── Provided data ──

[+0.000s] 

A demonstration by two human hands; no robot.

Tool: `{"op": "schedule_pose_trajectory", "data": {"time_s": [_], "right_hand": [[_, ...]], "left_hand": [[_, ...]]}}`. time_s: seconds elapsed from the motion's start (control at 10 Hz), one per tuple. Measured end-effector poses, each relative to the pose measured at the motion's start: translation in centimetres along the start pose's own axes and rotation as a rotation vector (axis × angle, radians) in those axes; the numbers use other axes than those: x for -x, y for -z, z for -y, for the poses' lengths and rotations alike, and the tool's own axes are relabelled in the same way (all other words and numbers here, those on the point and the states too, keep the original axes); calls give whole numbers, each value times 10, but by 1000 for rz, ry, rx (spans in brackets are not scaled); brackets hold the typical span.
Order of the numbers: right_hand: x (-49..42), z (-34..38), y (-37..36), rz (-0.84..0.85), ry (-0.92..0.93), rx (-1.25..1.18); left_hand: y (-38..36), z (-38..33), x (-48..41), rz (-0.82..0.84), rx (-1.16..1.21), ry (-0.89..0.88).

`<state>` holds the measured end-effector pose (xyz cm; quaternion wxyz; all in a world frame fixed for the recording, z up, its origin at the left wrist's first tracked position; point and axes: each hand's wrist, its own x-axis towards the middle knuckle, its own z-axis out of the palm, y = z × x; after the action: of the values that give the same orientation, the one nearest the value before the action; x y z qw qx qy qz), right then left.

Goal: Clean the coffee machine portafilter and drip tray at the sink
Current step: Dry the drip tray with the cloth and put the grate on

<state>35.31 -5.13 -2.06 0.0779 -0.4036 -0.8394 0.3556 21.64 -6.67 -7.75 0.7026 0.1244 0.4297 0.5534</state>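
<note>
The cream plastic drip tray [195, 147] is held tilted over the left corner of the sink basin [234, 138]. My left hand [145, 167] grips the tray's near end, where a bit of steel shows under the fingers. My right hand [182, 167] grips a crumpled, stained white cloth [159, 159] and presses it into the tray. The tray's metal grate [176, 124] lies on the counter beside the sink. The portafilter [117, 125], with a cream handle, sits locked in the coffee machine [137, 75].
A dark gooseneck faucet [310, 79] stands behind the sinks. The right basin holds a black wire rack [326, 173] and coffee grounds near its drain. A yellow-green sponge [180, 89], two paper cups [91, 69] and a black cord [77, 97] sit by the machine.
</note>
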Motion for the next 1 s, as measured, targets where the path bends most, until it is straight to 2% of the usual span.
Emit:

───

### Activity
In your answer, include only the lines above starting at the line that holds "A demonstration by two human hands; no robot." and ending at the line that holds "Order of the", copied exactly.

### Exercise result
A demonstration by two human hands; no robot.

Tool: `{"op": "schedule_pose_trajectory", "data": {"time_s": [_], "right_hand": [[_, ...]], "left_hand": [[_, ...]]}}`. time_s: seconds elapsed from the motion's start (control at 10 Hz), one per tuple. Measured end-effector poses, each relative to the pose measured at the motion's start: translation in centimetres along the start pose's own axes and rotation as a rotation vector (axis × angle, radians) in those axes; the numbers use other axes than those: x for -x, y for -z, z for -y, for the poses' lengths and rotations alike, and the tool's own axes are relabelled in the same way (all other words and numbers here, those on the point and the states too, keep the original axes); calls give whole numbers, each value times 10, but by 1000 for rz, ry, rx (spans in brackets are not scaled); brackets hold the typical span.
Order of the numbers: right_hand: x (-49..42), z (-34..38), y (-37..36), rz (-0.84..0.85), ry (-0.92..0.93), rx (-1.25..1.18); left_hand: y (-38..36), z (-38..33), x (-48..41), rz (-0.82..0.84), rx (-1.16..1.21), ry (-0.89..0.88).

That's the answer, with nothing more to add.